Finally the list of pitch candidates is fed into Logic Unit 514.
The information associated with each candidate comprises: a) a
fundamental frequency value F0; b) a spectral score SS; and c) a
correlation score CS. Logic Unit preferably maintains internally a
history information about pitch estimates obtained from one or more
previous frames. Using all the abovementioned information Logic
Unit 514 chooses a pitch estimate from among the plurality of pitch
candidates passed into it or indicates the frame as unvoiced. In
choosing a pitch estimate, Logic Unit 514 gives preference to
candidates having high (i.e., best) correlation and spectral
scores, high fundamental frequency (short pitch cycle period)

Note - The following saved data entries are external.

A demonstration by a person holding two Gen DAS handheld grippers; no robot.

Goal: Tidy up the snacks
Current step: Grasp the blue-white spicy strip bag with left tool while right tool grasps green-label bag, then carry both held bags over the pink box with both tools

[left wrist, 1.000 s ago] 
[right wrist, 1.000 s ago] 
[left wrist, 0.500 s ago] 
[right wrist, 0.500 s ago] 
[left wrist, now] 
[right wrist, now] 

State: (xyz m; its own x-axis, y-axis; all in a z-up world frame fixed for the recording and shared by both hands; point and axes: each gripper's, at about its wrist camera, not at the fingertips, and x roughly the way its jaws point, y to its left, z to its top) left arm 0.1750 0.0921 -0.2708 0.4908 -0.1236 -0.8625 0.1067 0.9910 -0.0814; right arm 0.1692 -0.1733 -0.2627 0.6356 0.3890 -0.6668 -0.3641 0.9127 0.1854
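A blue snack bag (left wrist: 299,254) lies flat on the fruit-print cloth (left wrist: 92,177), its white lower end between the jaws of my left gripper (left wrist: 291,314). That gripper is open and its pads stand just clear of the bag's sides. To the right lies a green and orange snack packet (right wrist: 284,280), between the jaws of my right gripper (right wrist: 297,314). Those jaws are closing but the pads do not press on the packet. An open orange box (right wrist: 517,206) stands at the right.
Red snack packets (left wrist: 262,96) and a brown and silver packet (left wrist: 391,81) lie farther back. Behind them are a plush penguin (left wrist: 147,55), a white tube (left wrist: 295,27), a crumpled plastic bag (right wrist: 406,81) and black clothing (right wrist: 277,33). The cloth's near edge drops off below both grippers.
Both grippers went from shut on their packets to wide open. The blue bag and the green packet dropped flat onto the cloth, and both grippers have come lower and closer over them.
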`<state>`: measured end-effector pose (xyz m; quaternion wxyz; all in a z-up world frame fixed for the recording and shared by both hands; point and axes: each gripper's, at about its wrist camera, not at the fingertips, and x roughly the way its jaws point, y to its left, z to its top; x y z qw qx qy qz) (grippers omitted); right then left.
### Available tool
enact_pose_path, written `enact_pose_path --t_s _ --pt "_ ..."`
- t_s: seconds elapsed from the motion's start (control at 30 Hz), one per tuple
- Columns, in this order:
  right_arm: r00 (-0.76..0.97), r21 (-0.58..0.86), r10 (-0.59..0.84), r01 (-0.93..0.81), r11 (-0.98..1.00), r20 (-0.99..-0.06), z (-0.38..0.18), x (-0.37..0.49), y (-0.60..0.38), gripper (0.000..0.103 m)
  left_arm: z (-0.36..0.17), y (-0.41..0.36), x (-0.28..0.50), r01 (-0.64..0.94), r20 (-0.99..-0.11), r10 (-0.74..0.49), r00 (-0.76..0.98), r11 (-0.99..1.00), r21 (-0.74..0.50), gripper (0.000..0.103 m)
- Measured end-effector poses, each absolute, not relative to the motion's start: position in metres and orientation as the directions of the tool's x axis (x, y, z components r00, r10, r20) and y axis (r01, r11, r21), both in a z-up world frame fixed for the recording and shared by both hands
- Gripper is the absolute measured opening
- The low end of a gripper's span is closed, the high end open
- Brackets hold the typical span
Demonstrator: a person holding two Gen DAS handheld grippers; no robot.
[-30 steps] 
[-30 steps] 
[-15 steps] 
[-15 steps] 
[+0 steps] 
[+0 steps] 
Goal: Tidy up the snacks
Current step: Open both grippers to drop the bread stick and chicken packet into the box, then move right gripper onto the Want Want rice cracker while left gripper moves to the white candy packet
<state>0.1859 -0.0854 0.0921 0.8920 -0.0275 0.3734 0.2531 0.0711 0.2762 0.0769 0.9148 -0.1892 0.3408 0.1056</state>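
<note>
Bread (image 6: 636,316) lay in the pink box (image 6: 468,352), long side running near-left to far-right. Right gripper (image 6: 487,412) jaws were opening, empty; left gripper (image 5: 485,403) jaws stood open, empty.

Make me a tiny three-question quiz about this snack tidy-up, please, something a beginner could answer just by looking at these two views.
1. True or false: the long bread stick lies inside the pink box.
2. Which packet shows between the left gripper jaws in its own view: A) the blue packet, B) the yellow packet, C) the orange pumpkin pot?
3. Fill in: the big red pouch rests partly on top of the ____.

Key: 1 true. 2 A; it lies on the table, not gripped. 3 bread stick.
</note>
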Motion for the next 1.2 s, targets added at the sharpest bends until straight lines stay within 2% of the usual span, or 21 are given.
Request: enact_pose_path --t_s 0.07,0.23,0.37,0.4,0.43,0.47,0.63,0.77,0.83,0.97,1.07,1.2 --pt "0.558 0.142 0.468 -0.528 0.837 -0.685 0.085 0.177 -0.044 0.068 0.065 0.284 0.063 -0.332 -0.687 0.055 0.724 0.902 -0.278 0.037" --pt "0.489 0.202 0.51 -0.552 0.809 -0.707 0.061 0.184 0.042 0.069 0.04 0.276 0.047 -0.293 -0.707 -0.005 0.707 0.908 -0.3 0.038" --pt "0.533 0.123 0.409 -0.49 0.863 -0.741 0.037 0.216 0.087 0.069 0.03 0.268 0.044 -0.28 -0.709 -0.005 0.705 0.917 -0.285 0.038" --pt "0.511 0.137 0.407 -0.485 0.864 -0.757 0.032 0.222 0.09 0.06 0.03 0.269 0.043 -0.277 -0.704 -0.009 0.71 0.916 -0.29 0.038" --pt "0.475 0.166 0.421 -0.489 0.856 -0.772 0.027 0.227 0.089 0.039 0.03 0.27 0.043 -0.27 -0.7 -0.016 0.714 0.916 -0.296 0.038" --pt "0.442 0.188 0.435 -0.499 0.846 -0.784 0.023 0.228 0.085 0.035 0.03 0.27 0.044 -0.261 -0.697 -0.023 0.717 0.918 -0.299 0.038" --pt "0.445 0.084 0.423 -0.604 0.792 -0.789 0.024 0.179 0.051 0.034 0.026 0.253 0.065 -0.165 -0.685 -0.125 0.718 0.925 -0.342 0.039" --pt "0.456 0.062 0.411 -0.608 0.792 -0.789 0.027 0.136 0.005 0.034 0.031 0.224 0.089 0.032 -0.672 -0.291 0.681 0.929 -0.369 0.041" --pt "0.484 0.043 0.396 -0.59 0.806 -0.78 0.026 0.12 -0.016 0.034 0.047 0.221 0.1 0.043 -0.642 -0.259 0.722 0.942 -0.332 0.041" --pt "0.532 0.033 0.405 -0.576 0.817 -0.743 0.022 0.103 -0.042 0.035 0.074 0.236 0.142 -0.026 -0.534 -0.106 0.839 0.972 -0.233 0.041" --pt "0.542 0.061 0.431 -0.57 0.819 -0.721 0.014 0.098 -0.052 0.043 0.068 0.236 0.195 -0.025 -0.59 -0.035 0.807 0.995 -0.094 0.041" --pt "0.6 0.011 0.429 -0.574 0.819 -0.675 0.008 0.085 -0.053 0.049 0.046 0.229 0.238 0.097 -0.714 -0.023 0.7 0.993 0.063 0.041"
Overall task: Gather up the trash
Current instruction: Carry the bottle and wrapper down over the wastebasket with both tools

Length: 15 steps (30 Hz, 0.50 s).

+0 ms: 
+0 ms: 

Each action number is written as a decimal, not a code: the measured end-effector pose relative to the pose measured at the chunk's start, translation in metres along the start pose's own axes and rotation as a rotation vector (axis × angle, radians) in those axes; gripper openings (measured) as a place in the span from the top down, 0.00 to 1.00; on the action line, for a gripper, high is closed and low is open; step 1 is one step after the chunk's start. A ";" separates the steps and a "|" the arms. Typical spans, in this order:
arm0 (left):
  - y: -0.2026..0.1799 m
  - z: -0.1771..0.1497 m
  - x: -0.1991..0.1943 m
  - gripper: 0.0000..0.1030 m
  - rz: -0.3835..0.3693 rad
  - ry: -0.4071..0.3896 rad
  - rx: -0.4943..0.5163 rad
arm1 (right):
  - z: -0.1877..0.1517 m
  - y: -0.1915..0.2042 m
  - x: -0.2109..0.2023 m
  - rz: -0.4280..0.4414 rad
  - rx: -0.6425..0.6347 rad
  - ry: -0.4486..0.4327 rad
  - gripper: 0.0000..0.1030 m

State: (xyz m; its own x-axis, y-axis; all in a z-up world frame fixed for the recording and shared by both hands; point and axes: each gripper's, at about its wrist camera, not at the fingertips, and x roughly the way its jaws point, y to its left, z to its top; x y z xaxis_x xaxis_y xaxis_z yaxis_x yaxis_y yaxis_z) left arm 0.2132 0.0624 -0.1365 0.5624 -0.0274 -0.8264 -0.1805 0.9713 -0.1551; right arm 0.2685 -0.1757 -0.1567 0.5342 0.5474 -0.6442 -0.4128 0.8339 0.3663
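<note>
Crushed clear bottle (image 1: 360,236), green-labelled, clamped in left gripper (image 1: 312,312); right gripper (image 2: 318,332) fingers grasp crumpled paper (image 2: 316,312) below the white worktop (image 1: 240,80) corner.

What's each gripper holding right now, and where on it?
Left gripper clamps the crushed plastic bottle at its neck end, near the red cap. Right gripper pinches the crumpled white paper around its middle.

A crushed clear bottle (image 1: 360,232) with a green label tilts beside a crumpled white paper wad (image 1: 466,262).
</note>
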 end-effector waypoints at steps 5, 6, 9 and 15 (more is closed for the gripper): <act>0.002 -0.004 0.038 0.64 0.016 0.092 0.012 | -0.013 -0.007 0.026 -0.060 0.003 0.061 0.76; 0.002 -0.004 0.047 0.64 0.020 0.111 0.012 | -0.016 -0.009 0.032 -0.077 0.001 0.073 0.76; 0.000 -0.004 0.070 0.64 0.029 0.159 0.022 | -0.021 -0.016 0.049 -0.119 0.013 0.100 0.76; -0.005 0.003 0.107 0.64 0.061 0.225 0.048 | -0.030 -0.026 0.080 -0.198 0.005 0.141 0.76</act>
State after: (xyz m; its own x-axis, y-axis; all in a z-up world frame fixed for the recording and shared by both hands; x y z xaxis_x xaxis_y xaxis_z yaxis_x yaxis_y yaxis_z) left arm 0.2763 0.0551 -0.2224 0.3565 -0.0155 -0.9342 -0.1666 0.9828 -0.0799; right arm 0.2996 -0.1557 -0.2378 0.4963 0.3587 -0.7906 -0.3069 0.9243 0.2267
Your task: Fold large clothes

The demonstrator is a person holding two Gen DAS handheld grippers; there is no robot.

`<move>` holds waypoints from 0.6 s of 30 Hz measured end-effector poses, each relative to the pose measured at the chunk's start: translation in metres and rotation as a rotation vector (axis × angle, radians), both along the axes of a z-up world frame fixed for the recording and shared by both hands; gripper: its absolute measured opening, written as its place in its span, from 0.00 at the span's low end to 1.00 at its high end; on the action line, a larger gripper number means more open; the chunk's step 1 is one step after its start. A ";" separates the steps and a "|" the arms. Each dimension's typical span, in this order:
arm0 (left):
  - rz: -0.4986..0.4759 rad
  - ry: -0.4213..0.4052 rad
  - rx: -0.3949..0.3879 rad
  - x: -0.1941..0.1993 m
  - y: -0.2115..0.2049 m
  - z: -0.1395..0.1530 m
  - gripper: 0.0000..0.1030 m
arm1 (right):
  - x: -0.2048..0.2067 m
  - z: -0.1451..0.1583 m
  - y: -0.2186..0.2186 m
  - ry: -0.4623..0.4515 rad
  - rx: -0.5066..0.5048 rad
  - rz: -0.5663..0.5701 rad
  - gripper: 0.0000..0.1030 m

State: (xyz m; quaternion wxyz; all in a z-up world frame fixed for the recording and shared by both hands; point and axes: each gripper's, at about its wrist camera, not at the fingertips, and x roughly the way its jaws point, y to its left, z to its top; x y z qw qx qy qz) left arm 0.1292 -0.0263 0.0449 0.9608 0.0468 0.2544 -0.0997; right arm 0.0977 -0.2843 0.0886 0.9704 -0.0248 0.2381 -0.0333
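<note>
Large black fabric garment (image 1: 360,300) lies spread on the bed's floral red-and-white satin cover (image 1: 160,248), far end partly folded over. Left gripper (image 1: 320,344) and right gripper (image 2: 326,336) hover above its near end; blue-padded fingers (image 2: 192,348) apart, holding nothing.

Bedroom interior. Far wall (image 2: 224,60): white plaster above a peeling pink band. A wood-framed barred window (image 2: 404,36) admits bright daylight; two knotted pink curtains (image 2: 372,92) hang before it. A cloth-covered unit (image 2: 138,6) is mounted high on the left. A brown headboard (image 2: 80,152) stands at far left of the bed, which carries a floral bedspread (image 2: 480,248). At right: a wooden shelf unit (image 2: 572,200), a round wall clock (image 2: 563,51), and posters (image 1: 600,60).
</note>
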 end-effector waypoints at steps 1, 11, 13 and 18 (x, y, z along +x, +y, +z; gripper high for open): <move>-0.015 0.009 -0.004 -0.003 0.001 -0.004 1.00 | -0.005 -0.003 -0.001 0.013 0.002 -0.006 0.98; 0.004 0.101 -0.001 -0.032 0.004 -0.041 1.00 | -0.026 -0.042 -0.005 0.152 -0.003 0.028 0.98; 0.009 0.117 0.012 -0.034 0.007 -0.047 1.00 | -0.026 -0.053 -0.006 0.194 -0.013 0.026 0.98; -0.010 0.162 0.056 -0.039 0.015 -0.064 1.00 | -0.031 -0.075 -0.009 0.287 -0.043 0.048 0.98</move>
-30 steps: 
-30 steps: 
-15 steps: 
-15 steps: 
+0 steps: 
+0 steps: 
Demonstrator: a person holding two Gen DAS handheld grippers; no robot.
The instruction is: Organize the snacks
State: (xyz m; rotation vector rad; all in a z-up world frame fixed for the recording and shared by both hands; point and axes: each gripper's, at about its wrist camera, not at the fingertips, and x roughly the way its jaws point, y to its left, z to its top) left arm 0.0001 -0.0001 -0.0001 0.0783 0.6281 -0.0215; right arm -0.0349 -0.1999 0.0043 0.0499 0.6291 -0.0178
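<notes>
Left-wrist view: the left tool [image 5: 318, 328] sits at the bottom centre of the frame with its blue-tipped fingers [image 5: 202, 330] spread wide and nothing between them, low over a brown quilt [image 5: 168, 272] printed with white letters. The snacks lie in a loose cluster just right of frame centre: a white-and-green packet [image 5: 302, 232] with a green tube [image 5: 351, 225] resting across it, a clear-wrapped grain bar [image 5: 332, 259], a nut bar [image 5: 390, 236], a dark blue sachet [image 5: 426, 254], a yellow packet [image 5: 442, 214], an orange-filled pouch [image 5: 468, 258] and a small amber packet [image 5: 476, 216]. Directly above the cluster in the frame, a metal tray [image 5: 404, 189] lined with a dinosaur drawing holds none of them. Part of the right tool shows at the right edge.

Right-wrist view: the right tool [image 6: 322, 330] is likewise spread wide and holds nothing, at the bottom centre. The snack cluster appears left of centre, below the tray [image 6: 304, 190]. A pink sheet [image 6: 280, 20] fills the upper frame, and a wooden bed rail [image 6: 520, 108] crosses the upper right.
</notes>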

values and fundamental frequency values close (i.e., best match) to
that of pitch estimates obtained from previous frames. Any logical
scheme implementing this kind of compromise may be used, as is
obvious to those of ordinary skill in the art in view of the
present discussion.
FIG. 6 is a flow diagram illustrating an operation of Logic Unit
514 implemented in a preferred embodiment of the method.
The candidates are sorted at step 602 in descending order of their
F0 values. Then at step 604 the candidates are scanned sequentially
until a candidate of class 1 is found, or all the candidates are
tested. A candidate is defined to be of class 1 if the CS and SS
values associated with the candidate satisfy the following
condition: (CS>C1 AND SS>S1) OR (SS>S11 AND SS+CS >CS1)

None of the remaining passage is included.